Arthritis is a common complaint for many, especially as one gets older. The sufferer doesn’t understand why they have joint pain and thus commits to a battery of procedures including X-rays, MRI’s, blood panels, medical reports, etc. Sometimes, definitive sources of pain are found and the tests show severe tissue degradation or arthritic markers in the blood. But more commonly, the tests do not reveal sufficient evidence to prove that arthritis is even present.

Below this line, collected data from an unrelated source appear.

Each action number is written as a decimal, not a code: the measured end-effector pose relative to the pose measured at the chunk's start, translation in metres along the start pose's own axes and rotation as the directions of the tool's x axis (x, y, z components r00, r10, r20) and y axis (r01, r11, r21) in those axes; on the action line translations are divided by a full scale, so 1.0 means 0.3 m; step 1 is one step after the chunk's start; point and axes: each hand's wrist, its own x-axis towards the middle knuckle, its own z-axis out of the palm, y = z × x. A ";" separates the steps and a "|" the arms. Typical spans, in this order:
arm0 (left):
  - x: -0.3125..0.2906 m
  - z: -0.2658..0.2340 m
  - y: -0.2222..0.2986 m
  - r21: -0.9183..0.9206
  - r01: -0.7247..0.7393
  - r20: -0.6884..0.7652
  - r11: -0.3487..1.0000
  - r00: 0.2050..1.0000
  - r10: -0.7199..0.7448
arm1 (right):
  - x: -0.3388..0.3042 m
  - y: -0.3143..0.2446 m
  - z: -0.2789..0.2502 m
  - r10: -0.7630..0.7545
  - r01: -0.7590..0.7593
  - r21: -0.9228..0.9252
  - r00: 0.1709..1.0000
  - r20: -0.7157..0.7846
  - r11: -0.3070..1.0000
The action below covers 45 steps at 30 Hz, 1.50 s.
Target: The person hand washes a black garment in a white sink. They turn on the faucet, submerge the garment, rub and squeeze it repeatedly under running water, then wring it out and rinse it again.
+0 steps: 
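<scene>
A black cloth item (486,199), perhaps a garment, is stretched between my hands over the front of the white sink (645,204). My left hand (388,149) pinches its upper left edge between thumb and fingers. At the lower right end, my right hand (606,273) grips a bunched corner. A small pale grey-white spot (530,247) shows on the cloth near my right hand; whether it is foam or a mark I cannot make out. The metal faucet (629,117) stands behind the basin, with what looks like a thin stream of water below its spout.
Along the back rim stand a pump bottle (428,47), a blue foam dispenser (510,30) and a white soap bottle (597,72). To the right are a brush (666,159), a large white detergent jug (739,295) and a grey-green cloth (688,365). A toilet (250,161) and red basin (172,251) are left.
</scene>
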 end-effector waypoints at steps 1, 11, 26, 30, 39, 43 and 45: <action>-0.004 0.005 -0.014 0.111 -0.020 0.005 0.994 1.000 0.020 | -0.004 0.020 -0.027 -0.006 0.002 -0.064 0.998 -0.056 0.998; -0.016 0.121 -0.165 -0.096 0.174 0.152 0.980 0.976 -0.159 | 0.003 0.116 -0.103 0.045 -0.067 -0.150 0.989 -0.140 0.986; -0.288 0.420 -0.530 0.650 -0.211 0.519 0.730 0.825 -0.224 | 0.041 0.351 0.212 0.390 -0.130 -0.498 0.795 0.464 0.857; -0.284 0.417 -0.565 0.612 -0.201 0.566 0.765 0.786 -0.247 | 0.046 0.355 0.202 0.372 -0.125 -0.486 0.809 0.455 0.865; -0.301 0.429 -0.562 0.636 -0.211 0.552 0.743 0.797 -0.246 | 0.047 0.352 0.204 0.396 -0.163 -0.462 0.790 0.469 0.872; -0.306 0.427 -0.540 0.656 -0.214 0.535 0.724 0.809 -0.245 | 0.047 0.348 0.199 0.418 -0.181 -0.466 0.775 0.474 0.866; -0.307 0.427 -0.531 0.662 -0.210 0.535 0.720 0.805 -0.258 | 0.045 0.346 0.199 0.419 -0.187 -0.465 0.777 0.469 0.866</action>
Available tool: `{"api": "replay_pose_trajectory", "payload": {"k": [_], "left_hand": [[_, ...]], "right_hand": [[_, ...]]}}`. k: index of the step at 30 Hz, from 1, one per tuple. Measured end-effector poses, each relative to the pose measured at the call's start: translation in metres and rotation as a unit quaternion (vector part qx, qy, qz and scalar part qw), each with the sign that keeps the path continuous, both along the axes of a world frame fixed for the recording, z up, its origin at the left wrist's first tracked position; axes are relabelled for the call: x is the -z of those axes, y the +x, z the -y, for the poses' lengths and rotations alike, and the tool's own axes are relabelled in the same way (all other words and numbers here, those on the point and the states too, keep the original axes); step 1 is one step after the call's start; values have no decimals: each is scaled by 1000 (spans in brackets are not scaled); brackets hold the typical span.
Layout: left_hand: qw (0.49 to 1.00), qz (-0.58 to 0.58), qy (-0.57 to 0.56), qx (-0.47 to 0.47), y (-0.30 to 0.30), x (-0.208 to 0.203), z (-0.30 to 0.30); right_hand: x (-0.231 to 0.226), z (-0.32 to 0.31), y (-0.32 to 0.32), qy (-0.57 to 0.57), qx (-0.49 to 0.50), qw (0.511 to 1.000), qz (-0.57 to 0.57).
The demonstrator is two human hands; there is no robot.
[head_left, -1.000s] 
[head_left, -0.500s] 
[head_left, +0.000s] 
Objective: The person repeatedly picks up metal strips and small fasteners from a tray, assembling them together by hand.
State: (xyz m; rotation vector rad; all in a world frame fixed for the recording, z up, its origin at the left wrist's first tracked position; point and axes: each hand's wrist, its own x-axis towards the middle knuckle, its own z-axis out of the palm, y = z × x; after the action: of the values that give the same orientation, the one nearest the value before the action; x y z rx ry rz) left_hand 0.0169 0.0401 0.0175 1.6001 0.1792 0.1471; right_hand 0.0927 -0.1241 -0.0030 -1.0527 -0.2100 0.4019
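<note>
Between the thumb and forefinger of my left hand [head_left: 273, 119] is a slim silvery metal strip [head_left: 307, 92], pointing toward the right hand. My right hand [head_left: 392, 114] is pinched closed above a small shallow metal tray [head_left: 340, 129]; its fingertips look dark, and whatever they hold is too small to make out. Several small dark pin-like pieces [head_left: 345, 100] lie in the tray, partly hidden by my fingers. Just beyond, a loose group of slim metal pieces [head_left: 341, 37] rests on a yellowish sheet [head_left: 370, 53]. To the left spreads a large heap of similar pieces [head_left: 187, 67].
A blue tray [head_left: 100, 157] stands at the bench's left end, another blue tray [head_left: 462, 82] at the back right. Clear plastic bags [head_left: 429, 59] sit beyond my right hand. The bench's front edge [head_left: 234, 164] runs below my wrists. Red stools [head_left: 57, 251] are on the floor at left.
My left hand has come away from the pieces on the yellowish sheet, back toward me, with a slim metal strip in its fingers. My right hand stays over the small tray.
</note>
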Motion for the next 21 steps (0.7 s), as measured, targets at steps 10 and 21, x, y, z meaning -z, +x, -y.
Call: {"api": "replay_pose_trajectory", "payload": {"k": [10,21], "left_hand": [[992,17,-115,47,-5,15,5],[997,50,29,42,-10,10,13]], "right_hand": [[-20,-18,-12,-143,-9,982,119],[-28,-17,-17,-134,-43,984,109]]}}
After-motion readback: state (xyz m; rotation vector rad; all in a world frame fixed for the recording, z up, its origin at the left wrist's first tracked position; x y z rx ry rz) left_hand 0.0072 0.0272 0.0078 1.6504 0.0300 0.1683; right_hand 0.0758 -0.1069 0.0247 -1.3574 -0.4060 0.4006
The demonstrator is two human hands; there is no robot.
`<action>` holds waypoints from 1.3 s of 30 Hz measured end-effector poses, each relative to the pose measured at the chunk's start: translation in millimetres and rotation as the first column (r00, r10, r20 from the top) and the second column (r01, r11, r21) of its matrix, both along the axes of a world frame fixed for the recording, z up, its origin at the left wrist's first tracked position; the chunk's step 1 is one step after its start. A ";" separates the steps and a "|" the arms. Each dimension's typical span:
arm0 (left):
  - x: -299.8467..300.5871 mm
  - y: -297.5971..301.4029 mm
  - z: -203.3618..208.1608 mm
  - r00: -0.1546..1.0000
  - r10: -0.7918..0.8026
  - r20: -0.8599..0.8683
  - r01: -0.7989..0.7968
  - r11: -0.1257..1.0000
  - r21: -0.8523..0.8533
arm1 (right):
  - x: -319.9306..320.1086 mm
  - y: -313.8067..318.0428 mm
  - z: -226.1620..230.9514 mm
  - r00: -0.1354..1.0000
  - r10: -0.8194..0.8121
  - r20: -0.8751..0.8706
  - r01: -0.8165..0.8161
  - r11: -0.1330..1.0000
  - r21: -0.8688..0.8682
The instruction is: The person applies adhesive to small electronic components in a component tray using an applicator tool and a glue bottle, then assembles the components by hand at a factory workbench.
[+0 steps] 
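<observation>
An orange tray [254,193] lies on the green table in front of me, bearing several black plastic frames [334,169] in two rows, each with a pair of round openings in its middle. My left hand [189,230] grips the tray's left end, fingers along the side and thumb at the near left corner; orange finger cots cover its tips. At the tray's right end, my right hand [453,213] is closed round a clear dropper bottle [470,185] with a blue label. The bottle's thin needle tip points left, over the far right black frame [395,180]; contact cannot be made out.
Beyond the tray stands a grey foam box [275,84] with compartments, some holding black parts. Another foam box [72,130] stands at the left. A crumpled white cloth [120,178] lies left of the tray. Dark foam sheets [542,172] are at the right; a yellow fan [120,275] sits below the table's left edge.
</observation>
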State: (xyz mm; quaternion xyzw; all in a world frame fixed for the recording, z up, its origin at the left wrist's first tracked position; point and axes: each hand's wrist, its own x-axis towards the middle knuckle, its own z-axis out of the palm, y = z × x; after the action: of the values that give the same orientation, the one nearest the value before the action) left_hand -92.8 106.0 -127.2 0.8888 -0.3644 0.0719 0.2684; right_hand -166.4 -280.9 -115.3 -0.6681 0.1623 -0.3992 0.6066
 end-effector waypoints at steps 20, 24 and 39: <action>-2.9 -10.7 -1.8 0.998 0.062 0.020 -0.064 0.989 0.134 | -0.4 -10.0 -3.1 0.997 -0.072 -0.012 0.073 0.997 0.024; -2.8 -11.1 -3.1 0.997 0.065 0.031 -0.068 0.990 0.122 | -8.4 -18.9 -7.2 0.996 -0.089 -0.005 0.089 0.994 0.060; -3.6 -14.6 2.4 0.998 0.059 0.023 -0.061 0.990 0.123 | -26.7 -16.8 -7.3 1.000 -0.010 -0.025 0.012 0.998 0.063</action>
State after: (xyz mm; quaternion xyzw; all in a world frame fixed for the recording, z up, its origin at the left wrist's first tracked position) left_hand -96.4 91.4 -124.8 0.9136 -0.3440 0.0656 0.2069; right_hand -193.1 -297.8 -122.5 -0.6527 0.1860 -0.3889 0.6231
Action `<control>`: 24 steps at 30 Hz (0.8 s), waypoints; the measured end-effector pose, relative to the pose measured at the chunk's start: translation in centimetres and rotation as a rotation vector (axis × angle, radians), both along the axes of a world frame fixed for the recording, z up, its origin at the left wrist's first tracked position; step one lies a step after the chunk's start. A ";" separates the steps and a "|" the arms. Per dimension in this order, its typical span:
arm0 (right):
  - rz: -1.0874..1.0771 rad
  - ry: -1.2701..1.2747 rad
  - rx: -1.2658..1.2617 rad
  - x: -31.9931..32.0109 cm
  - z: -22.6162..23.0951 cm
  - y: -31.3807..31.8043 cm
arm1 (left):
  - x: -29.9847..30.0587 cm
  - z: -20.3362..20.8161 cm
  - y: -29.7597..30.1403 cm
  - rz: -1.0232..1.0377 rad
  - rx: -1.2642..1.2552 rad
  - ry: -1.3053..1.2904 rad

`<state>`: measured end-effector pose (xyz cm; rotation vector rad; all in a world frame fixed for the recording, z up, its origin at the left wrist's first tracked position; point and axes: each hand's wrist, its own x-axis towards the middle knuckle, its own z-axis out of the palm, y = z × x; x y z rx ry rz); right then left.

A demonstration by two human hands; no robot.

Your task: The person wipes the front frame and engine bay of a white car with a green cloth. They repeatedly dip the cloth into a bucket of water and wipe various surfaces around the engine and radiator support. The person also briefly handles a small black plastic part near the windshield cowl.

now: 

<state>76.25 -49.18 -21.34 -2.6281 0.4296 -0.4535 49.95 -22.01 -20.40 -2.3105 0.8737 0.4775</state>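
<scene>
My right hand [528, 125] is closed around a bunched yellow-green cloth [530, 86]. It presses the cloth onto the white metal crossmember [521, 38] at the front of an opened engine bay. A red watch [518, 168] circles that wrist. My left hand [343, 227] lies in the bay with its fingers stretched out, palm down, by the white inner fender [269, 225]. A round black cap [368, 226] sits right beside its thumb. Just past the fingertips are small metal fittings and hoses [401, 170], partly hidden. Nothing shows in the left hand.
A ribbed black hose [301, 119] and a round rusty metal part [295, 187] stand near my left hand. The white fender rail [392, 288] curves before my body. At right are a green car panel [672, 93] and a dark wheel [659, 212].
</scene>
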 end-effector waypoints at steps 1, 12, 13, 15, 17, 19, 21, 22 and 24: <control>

This situation has played out countless times. Data wrought with uncertainties leads to a shaky conclusion. The patient is in pain and is looking for an answer. The doctor, wanting to ease the patient’s concerns, may be too eager to point a finger at any anomaly found in the test results. The diagnosis of “I don’t know” or “I’m not quite sure” is unacceptable for most patients and the blame is directed at arthritis, a somewhat fuzzy amalgamation of signs and symptoms. Patients easily accept arthritic pain diagnosis as a byproduct of the aging process, but more testing is necessary to reveal the true source of the joint pain.
Here are a few reasons why arthritis is often misdiagnosed:
- Doctors see something atypical in an x-ray – and immediately make a diagnosis. No body is perfect. There are abnormalities and variances in every human being’s anatomical structure. Even movement and joint articulation will vary from person to person. Finding an aberrant nodule or lesion somewhere in the joint capsule does not mean that arthritis is present. Saying this, one must consider the idea that x-rays from two individuals showing the same joint abnormality may not create identical pain responses. Moreover, the two people may show considerable difference in the amount and type of pain elicited, even so far as to say that one may not show any local pain whatsoever. Therefore, x-rays should be used as one part of a complete diagnostic exam, not the be all end all. Especially in marginal to inconclusive scenarios, x-rays should accompany other positive test findings to make a more developed diagnosis. Each patient should be evaluated on an individual basis.
- Patients don’t get a second opinion – and rely on one doctor’s diagnosis. Doctors make mistakes. It is quite possible for an arthritis diagnosis to be incorrect, especially when symptoms do not fully fit the criteria of rheumatism. The chances of a misdiagnosis are reduced if a second (or even third) opinion is sought out. Additionally, patients should make an assessment of their doctor. Pay attention to how they are being treated in his/her office. If the doctor seems preoccupied, doesn’t listen, never tests the painful area, quickly prescribes medication, then maybe this doctor isn’t providing adequate patient care and attention. Find a doctor who will listen. Yes, some doctors may be good enough to take one look at the patient and figure out what’s wrong. But these doctors are very few and far between.
- Age is a believable reason for arthritis – Age is so often used as an excuse for joint pain that it goes without question. It’s a sad affair that keeps perpetuating generation after generation. Age is not the unquestionable cause of all joint pain. Joint pain can be caused by numerous factors, including muscular imbalance, bone subluxation, inactivity, and postural deficiencies as well as the often stated age-related joint deterioration. Uncovering the true source of pain is key to understanding what is truly wrong.
These are just a few thoughts on why arthritis gets misdiagnosed. In order to lessen the risk of misdiagnosis, the patient should take a hands-on active approach to personal health. It is always the responsibility of the patient to become an advocate for their own health, not the doctor’s. It is also the responsibility of the patient to learn about their own pain. Ask questions from your doctor. Find groups with people experiencing similar conditions. Learn what helps one’s own joint pain and what eases it. In this age of information, there are a lot of resources online. Visit the doctor armed with some knowledge and understanding of the pain in question. It will go a long way towards achieving an accurate diagnosis and thus, a more comprehensive, effective solution.